The center incorporates advanced video processing calibrated to the DCI (Digital Cinema Initiative) color standards recently adopted by most Hollywood studios and distributors, as well as removeable-hard-disk data storage to accommodate multiple DCI-standard motion picture titles ready for immediate playback. The system's audio-video signal processing pulls the system together in the home theater environment, allowing owners to integrate current digital media including broadcast/cable HDTV, Blu-ray discs, DVDs, and even Xbox gaming and media-PC systems, into the advanced Digital Entertainment Solution.
Digital Entertainment, LLC predicts that the solution's movie content ultimately will encompass more than 4000 major titles from multiple studio and distribution partners, which will be delivered direct to consumers via hard drives that may be swapped into the Center's drive-bays. Each movie occupies approximately 40-50GB of storage space, due to data rates up to 3x that of conventional HD of the DCI Color format defined by Hollywood for professional cinemas.
"When displayed via the SIM2 C3X 1080 digital projector, the net result is eye-popping clarity, contrast, and color-gamut fidelity," the companies said.
The system also offers easy navigation and allows consumers to select titles on-screen using techniques already familiar to all from DVD-archiving and Media PC systems. The system also supports current video formats up to 1080p, and all major color and encoding standards including Mpeg2, Mpeg4, H.264, and VC1, and up-converting these to bit-rates as much as triple conventional HD rates, while incorporating full image and device security.
The Digital Entertainment Center's 18 video inputs encompass six 1080p/60-capable HDMI ports with HDCP, four SD/HD component, four each S- and composite-video, plus two HDMI outputs supporting resolutions up to 1920x1080p/60. Its 10-bit video digital signal processing provides for adaptive de-interlacing of both SD and HD sources, edge enhancement without ringing, and adaptive noise reduction, as well as color and grey level calibration.
"The time has come for top-tier home theater content to move beyond HDTV standards, to a format that can truly equal archival-quality film for visual content," says SIM2's VP of Marketing and Sales, Charlie Boornazian, "SIM2 already has the display technologies well in hand to allow us to begin migrating these technologies from the commercial digital-cinema world, while Entertainment Experience has the know-how and access to help make this a practical reality. Together, we are opening the next era of home-theater performance."
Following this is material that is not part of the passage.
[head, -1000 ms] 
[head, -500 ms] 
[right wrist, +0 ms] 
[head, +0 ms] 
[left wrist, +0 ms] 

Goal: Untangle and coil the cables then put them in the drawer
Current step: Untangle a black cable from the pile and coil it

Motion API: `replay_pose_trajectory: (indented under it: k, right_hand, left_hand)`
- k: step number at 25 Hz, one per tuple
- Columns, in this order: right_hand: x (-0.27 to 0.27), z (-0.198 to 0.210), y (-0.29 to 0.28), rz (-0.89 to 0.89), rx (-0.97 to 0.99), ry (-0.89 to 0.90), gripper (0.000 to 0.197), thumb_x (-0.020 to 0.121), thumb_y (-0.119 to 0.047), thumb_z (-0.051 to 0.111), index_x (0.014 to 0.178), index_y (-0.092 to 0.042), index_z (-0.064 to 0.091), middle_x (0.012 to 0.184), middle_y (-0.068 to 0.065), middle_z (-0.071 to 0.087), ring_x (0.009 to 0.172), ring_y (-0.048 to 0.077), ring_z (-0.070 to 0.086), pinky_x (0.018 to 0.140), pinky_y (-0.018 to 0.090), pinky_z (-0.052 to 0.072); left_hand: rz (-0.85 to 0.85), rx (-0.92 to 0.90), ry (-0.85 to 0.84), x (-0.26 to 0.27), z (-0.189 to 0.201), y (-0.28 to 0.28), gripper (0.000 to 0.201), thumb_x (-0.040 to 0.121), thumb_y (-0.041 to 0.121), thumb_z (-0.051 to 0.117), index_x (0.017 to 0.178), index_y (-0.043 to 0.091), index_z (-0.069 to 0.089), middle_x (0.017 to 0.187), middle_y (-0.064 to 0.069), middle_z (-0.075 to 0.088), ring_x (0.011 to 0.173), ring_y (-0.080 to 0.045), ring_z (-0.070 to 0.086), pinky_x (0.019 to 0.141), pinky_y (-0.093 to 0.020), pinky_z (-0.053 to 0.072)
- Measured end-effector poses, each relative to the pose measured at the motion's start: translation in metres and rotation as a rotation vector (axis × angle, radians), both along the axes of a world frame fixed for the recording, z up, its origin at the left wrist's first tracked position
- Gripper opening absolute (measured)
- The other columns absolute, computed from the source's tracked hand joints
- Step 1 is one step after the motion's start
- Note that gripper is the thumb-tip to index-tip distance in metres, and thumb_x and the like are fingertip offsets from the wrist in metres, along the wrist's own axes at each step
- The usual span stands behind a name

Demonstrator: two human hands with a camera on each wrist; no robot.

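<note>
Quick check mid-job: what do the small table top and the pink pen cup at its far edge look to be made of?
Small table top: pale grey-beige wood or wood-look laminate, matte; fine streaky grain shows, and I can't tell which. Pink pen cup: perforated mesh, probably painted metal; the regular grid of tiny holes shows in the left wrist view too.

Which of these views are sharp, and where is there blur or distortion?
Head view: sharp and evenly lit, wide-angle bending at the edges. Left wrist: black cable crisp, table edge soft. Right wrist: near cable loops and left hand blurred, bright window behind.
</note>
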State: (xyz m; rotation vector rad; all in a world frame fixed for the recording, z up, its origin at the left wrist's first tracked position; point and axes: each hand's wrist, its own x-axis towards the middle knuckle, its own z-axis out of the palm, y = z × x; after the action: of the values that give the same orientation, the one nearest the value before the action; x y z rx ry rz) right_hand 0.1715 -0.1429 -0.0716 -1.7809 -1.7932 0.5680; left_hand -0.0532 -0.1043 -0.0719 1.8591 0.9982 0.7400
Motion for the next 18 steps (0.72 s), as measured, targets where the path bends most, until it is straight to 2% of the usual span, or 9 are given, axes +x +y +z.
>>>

According to Jim Sullivan, ex-Kodak Digital Cinema exec and now President of Entertainment Experience, LLC, the collaboration with SIM2 offers the highest quality media solution on the market. "Now the most demanding video fans can enjoy all forms of entertainment media with the premium quality they have been looking for. We're confident that these discriminating, leading-edge consumers will agree with the many movie producers and creative directors who have seen the system: that it for the first time empower us to deliver a truly cinematic viewing experience in the home."
SIM2 and its partner demonstrated this new Digital Entertainment Solution home theater reference at the 2008 CEDIA Show in Denver, CO.
SIM2 and Entertainment Experience, LLC expect content to be available soon.